The laws set time limits for how long you have to bring various kinds of claims, including claims related to spills or contamination. But because contamination can go undiscovered for years, some environmental laws permit the extension of that limitation period for claims relating to harm resulting from the release of a substance into the environment. Alberta’s Environmental Protection and Enhancement Act has such a provision (Sec. 218), but it’s unclear when a court should grant such an extension under this section. A recent decision spells out a two-part test for such determinations. Here’s a look at that test.
What Happened: When a company bought lands consisting of commercial buildings, two parking lots and a surrounding landscaped area, it knew that a gas station used to be operated on the site. But an environmental assessment found no significant contamination. However, a number of years later, after the company got an offer to buy the lands, another environmental assessment found contamination at a level that required remediation. The company spent about $400,000 on remediation and then sued the prior gas station operator to recoup the costs. The gas company asked the court to dismiss the lawsuit, arguing that the 10-year limitation period had expired.
What the Court Decided: The Alberta Court of Queen’s Bench granted an extension of the limitation period, subject to final resolution of the issue at trial.
The Court’s Reasoning: The court explained that Sec. 218 authorizes a judge to extend a limitation period for the commencement of a civil lawsuit when the basis for that lawsuit is “an alleged adverse effect,” such as damage to the environment, resulting from “the alleged release of a substance into the environment.” Sec. 218 spells out the factors a court must consider when such an extension is requested:
- When the alleged adverse effect occurred;
- Whether the alleged adverse effect should’ve been discovered by the claimant had the claimant exercised due diligence in ascertaining the presence of the alleged adverse effect and whether the claimant exercised such due diligence;
- Whether extending the limitation period would prejudice the defendant’s ability to defend itself on the merits; and
- Any other criteria the court considers to be relevant.

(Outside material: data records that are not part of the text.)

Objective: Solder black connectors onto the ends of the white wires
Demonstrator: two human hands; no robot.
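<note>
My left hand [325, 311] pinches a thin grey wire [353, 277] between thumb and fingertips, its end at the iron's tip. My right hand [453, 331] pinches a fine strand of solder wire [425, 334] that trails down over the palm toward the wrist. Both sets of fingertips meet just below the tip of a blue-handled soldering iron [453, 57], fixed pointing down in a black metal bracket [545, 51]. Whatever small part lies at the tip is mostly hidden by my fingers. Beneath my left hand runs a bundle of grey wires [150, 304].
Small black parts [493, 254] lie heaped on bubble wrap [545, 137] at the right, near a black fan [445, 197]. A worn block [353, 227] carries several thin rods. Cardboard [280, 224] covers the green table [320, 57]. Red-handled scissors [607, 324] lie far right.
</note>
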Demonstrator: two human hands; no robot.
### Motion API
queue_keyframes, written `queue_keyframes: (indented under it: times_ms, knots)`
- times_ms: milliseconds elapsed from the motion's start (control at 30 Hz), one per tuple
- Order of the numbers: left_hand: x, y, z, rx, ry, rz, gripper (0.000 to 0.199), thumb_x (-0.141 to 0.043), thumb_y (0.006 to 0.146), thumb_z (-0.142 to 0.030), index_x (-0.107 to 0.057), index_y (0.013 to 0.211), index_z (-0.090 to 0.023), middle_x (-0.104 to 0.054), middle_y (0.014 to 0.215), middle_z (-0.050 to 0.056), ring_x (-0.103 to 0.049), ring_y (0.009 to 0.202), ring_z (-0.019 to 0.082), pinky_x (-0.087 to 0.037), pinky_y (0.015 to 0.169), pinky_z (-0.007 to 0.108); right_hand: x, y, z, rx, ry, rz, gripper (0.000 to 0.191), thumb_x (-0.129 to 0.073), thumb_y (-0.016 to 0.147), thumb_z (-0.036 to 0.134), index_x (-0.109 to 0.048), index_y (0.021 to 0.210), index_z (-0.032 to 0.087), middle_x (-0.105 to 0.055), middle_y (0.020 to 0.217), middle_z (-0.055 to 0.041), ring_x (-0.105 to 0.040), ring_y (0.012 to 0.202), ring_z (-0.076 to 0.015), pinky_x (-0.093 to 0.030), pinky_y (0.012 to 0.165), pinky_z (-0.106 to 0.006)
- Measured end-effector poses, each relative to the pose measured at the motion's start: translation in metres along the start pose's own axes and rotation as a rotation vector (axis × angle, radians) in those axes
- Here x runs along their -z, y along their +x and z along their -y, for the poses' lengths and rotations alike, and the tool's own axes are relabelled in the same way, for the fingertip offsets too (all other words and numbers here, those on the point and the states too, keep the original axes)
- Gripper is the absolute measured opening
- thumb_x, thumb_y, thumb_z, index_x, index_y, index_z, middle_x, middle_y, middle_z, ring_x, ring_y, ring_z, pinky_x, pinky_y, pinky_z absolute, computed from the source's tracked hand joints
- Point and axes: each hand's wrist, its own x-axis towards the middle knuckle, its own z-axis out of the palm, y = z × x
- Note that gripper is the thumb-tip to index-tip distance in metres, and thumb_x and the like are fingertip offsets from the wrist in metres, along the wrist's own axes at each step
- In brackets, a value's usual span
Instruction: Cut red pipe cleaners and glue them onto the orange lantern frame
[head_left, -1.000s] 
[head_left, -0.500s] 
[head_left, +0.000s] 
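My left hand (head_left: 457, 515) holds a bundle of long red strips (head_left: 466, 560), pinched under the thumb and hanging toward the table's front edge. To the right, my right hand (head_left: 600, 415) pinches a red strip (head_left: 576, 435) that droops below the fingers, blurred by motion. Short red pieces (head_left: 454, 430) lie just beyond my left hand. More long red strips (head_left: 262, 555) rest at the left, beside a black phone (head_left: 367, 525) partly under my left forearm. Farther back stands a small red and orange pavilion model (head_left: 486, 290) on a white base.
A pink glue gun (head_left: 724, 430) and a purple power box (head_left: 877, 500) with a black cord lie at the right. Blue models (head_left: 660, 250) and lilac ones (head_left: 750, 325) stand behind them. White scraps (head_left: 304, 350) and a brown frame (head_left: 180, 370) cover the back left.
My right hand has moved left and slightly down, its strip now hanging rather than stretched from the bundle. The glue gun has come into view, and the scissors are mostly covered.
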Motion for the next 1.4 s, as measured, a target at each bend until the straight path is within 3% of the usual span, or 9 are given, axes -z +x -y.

But the Act doesn’t specify the procedure to be used for applications for extensions under Sec. 218. So the court developed this two-step analysis:
Step #1: Is there sufficient evidence on the Sec. 218 factors to grant an extension of the limitation period? In this case, the court found that the time frame involved was not so long ago that it would be unfair to allow the action to proceed. It also concluded that the company/property owner had exercised diligence in ascertaining the presence of the contamination allegedly caused by the prior gas station on the site by getting an environmental assessment done before buying the land. And there was no evidence that an extension of the limitation period would prejudice the gas company’s ability to later defend itself on the merits.
Step #2: If there isn’t enough evidence or if there is sufficient evidence but an issue for trial could be determined prematurely, has the claimant shown a “good arguable case” for an extension? Here, the court found that the company/property owner had made a good arguable case for an extension. But because there were some merit-based implications as to its ruling on the company’s due diligence, the court granted an extension of the limitation period subject to a final determination of the issue at trial [Lakeview Village Professional Centre Corp. v. Suncor Energy Inc.,  ABQB 288 (CanLII), May 19, 2016].
The court explained that its two-part test balances a party’s legitimate interest in knowing whether to spend further resources on its claim with the need to weed out cases that are trying to “abuse the system.” Although it’s good to be aware of mechanisms such as Sec. 218 that allow for the extension of the limitation period for certain environmental claims, it’s important to remember that such mechanisms don’t eliminate the need for you to exercise due diligence to uncover contamination as soon as possible. For example, if you buy land previously used for industrial purposes without conducting an environmental assessment and then discover contaminated soil 15 years later by shear luck, a court is unlikely to grant you an extension of the limitation period. (Note that although the Lakeview Village decision applies only to lawsuits brought in Alberta, the laws in other jurisdictions, such as ON and SK, also have provisions that extend limitation periods for environmental claims. So courts in those jurisdictions might look to this case for guidance.)